**ASSIGNED TASK:**
In the listing below, locate the line containing "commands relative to" and the line containing "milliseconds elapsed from". Output both of them and every line between, exactly as written, and nothing more.

**DATASET RECORDS:**
☆ ☆ ☆
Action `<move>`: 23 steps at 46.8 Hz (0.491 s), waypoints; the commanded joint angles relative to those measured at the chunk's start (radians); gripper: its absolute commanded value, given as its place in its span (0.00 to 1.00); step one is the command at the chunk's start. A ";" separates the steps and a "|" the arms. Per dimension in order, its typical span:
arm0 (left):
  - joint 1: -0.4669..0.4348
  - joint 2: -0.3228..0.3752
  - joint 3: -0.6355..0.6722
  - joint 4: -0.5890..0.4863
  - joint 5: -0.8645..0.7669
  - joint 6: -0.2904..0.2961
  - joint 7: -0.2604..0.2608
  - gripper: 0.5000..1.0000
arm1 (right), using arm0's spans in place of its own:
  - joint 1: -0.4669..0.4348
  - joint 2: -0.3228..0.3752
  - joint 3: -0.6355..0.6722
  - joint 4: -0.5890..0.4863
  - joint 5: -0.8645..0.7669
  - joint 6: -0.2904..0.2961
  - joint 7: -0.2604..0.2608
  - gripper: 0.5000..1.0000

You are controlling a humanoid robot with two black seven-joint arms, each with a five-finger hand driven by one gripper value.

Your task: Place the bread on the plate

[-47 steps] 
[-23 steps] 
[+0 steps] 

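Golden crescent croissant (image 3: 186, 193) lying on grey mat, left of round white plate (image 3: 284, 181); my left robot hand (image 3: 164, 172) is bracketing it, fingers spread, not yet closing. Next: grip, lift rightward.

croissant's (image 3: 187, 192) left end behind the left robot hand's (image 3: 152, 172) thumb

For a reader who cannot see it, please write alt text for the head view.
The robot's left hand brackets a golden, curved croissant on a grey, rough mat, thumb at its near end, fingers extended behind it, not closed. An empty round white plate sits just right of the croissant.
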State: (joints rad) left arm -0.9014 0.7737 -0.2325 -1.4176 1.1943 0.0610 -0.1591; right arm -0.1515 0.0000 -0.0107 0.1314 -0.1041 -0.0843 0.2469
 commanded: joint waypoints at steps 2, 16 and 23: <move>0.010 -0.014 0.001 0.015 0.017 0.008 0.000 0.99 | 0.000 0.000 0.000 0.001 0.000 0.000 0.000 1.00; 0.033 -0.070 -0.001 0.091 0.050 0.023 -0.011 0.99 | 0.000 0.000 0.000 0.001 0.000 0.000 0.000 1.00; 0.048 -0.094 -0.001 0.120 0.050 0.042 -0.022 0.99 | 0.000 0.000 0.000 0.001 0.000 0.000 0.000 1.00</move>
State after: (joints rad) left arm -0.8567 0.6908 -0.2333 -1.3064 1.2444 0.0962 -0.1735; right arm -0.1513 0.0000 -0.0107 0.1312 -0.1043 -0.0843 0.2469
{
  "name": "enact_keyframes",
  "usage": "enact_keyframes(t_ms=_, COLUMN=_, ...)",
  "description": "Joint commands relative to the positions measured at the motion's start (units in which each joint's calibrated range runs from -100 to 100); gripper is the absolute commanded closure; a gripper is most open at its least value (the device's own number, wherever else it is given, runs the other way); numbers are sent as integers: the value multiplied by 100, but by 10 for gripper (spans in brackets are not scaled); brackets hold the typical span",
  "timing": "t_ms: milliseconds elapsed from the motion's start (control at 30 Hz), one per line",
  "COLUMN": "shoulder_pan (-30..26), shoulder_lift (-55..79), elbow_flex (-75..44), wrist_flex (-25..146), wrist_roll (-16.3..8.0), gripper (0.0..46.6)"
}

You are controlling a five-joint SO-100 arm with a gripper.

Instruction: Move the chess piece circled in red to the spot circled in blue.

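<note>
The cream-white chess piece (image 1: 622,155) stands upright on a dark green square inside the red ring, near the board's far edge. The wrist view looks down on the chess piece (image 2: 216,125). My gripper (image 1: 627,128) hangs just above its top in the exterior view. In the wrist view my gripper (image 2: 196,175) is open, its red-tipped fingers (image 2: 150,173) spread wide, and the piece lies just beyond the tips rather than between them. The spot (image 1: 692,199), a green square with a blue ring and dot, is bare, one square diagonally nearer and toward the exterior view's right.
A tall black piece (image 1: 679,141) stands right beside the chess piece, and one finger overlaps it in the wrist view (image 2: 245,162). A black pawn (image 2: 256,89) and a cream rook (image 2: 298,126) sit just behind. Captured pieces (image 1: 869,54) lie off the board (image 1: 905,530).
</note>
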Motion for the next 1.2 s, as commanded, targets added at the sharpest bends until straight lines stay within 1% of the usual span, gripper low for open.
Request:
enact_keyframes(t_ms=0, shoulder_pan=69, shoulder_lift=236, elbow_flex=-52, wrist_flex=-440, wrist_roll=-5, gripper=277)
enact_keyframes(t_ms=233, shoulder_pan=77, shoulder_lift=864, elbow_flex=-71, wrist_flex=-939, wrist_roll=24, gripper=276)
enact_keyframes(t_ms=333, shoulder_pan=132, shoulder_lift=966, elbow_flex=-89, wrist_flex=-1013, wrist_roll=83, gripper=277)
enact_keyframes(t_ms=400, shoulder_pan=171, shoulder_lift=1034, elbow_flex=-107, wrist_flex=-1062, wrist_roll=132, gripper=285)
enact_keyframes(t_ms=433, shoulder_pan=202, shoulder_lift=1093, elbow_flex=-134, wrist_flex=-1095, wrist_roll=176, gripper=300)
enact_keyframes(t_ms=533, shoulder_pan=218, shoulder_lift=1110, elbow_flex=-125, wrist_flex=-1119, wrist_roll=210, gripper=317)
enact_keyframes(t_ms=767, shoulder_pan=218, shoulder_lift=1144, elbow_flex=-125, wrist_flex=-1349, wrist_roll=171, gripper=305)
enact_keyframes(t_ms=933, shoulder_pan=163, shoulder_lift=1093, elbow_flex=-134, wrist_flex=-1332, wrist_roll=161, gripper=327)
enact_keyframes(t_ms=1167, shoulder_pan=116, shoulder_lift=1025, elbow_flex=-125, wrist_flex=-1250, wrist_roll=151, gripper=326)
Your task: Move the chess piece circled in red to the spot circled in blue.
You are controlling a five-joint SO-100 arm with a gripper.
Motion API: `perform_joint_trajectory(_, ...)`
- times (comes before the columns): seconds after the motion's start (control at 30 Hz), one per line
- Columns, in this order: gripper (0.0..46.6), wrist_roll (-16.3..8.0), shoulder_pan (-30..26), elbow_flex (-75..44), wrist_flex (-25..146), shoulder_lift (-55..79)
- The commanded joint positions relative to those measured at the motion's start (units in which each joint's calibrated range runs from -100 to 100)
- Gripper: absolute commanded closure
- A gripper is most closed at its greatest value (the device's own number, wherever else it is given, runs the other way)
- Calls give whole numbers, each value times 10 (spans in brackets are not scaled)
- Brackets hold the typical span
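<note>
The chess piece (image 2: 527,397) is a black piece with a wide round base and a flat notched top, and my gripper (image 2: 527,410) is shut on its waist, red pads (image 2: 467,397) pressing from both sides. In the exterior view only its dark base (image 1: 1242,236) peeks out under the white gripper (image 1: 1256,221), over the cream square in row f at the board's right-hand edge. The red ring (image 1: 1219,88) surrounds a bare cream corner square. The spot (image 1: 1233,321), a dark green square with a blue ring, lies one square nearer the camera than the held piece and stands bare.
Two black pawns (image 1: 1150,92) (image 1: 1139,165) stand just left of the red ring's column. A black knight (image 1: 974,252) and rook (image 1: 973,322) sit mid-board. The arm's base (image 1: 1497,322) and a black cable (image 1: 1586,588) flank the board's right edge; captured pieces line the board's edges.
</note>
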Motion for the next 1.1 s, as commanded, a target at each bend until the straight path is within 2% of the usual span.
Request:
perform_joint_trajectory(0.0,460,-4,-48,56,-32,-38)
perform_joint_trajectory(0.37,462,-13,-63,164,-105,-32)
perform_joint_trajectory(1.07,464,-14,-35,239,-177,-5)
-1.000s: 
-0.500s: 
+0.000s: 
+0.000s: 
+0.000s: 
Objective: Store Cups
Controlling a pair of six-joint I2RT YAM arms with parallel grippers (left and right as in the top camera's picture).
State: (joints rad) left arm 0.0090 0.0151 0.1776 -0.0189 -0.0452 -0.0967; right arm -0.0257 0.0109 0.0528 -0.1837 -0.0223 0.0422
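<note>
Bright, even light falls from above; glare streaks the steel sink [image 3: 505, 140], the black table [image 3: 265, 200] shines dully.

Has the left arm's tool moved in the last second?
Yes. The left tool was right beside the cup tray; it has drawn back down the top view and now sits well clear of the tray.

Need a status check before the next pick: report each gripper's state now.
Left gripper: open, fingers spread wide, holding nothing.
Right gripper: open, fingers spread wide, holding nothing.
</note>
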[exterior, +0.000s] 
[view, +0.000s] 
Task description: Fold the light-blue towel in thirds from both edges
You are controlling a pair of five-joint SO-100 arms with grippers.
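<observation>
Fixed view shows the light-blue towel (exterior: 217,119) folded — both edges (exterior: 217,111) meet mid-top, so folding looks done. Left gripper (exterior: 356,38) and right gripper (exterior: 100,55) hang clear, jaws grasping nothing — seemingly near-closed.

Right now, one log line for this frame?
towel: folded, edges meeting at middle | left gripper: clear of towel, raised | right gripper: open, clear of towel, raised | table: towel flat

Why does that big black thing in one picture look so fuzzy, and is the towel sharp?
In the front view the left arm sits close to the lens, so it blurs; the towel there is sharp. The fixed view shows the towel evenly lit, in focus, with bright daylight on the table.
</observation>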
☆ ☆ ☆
**TASK ANSWER:**
  "description": "Joint commands relative to the positions measured at the motion's start (units in which each joint's calibrated range runs from -100 to 100); gripper is the absolute commanded closure; a gripper is most open at its least value (the device's own number, wherever else it is given, runs the other way); numbers are sent as integers: the value multiplied by 100, but by 10 for gripper (spans in brackets are not scaled); brackets hold the typical span",
  "timing": "t_ms: milliseconds elapsed from the motion's start (control at 30 Hz), one per line",

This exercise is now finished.